Mas aos que a receberam
os tornou capazes de ser filhos de Deus:
os que creem nele,
os que não nasceram do sangue
nem do desejo da carne,
nem do desejo do varão,
mas de Deus.
A Palavra se fez homem1
e habitou entre nós.2
Contemplamos sua glória,
glória como de Filho único do Pai,
cheio de lealdade e fidelidade.
João grita dando testemunho dele: Este é aquele
do qual eu dizia: Aquele que vem depois de mim existia antes de mim, porque está
antes de mim.
De sua plenitude todos recebemos:
uma lealdade que responda à sua lealdade.
Pois a lei foi promulgada por meio de Moisés,
a lealdade e a fidelidade se realizaram por Jesus
Cristo.
Ninguém jamais viu a Deus; o Filho único, Deus,
que estava ao lado do Pai, o explicou.3”
(Jo 1,1-18 – BPe / BJ)
1: BJ traduz homem por carne e o explica:
A “carne” designa a humanidade em sua condição de fraqueza e de imortalidade (Gn
6,3; Sl 56,5; Is 40,6-8; Jo 3,6;17,2). Revestindo nossa humanidade, o Verbo de Deus
assumiu todas as suas fraquezas, inclusive a morte (Fl 2,6-8). (BJ)
2: Verbo grego eskénosen, (cf. skené “tenda”).
Alusão à Tenda “mishkan” que, por ocasião
do êxodo, simbolizava a presença de Deus (Ex 26,1+), presença tornada manifesta
pela irrupção da glória de Deus nela, por ocasião de sua inauguração (Ex 40,34-35).
O Verbo, Unigênito do Pai, em que reside o Nome terrível “Eu sou” (Ex 4,14-15; Jo
8,24+), resplandecente dessa glória que tem do Pai, realiza na aliança nova essa
presença divina que deve assegurar a salvação do povo de Deus (Ex 34,9). Ele é verdadeiramente
o Emanuel, “Deus-conosco”, anunciado por Is 7,14; Mt 1,23. (BJ)
3: O Prólogo de João lembra a introdução do Gênesis
(1,1-31; 2,1-4a). No começo, antes da criação, o Filho de Deus já existia
em Deus, voltado para o Pai: estava em Deus, como a Expressão de Deus, eterna e
invisível. O Filho é a Imagem do Pai, e o Pai se vê totalmente no Filho, ambos num
eterno diálogo e mútua comunicação.
A Palavra é a Sabedoria de Deus vislumbrada
nas maravilhas do mundo e no desenrolar da história, de modo que, em todos os tempos,
os homens sempre tiveram e têm algum conhecimento dela.

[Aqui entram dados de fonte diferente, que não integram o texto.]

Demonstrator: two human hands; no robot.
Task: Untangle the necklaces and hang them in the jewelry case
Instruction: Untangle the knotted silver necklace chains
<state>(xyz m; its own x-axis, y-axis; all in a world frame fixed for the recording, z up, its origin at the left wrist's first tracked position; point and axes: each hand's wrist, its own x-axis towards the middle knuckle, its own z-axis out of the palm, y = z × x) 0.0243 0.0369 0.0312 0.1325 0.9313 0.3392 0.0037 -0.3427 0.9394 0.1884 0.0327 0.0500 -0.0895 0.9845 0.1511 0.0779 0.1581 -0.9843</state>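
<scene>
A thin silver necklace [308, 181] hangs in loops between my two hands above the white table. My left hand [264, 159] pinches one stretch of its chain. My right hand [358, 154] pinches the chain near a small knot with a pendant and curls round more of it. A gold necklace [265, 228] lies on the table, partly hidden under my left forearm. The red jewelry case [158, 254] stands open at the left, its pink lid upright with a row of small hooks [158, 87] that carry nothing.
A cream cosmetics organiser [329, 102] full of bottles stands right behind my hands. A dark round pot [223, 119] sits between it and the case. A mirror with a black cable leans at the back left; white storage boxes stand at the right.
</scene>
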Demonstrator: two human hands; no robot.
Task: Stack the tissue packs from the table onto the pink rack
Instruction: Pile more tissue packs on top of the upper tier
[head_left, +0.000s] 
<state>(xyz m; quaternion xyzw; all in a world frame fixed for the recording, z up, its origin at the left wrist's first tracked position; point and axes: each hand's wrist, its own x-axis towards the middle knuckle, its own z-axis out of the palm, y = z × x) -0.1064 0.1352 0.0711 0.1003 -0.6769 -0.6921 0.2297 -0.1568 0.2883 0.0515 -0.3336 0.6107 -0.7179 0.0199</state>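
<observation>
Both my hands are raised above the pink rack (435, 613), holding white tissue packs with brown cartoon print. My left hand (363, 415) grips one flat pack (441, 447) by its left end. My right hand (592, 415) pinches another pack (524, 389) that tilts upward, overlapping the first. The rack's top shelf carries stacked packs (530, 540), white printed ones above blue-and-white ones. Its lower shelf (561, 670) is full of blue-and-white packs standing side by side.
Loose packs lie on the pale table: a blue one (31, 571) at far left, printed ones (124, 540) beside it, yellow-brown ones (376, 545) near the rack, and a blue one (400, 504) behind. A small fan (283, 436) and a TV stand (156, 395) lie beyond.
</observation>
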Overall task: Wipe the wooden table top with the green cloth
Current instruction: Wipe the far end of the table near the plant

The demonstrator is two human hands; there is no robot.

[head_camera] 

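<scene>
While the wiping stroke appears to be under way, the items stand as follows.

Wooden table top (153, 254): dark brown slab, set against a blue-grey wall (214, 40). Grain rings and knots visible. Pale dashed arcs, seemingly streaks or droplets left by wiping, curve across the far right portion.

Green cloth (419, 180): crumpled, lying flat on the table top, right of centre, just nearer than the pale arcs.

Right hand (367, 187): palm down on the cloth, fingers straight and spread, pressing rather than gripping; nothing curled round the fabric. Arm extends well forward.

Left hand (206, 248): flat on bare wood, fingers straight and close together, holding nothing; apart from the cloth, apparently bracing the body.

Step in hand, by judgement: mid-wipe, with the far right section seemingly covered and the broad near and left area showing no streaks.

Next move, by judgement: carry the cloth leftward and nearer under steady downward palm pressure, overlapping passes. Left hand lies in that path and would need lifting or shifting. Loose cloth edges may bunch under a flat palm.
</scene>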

Jesus, Palavra de Deus, é a luz que ilumina a
consciência de todo homem. Mas, para onde nos conduziria essa luz? A Bíblia toda
afirma que Deus é amor e fidelidade. Levado pelo seu imenso amor e fiel às
suas promessas, Deus quis introduzir os homens onde jamais teriam pensado: partilhar
a própria vida e felicidade de Deus. E para isso a Palavra se fez homem e
veio à sua própria casa, neste seu mundo.
A humanidade já não está condenada a caminhar
cegamente, guiando-se por pequenas luzes no meio das trevas, por pequenas manifestações
de Deus, mas pelo próprio Jesus, Manifestação total de Deus. Com efeito, Jesus Cristo,
que é a luz, veio para tornar filhos de Deus todos os homens. Um só é o Filho, porém,
todos podem tornar-se bem mais do que filhos adotivos: nasceram de Deus.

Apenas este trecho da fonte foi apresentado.